## HOW TO COMPLETE THIS TASK:
Exact repetition is required: reproduce every line of the data.

## SUPPLIED DATA:
⁂

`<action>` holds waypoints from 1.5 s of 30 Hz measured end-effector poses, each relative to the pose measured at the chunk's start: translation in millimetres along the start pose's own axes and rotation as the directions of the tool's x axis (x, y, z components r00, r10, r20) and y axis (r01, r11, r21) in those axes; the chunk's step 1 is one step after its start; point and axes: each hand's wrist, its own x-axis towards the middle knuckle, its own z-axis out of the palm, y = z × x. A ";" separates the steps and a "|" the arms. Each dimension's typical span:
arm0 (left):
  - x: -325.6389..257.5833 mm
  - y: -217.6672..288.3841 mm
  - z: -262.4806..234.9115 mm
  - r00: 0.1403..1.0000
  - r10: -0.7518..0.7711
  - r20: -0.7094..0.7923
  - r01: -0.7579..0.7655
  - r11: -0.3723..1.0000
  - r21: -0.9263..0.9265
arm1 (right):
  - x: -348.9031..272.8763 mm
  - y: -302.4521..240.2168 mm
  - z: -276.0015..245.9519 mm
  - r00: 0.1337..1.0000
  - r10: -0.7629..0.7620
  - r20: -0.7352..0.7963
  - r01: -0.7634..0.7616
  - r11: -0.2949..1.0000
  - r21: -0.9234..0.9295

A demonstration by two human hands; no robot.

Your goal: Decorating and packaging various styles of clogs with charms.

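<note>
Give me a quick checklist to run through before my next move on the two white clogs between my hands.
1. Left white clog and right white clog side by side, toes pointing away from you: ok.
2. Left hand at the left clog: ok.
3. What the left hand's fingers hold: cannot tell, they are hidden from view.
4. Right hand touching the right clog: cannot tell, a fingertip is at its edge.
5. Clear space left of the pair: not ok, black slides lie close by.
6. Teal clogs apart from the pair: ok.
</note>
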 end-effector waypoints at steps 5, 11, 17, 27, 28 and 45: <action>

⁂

## SOLUTION FOR THIS PROBLEM:
`<action>` holds waypoints from 1.5 s of 30 Hz measured end-effector poses, each relative to the pose measured at the chunk's start: translation in millimetres along the start pose's own axes and rotation as the directions of the tool's x axis (x, y, z components r00, r10, r20) and y axis (r01, r11, r21) in those axes; the chunk's step 1 is one step after its start; point and axes: each hand's wrist, its own x-axis towards the middle knuckle, its own z-axis out of the palm, y = z × x. A ";" separates the steps and a "|" the arms. Each dimension's typical span:
arm0 (left):
  - x: -325.6389..257.5833 mm
  - y: -217.6672..288.3841 mm
  - z: -262.4806..234.9115 mm
  - r00: 0.1403..1.0000
  - r10: -0.7518..0.7711
  - r20: -0.7094..0.7923
  - r01: -0.7579..0.7655
  - r11: -0.3723..1.0000
  - r21: -0.9263..0.9265
arm1 (right):
  - x: -348.9031..272.8763 mm
  - y: -302.4521..240.2168 mm
  - z: -276.0015..245.9519 mm
  - r00: 0.1337..1.0000
  - r10: -0.7629..0.7620
  - r20: -0.7352..0.7963
  - r01: -0.7634..0.7616
  - r11: -0.2949..1.0000
  - r21: -0.9234..0.9295

A demonstration by two human hands; no robot.

Your goal: Decorating and packaging various styles of clogs with charms.

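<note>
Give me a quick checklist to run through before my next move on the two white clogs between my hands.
1. Left white clog and right white clog side by side, toes pointing away from you: ok.
2. Left hand at the left clog: ok.
3. What the left hand's fingers hold: cannot tell, they are hidden from view.
4. Right hand touching the right clog: cannot tell, a fingertip is at its edge.
5. Clear space left of the pair: not ok, black slides lie close by.
6. Teal clogs apart from the pair: ok.
</note>
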 end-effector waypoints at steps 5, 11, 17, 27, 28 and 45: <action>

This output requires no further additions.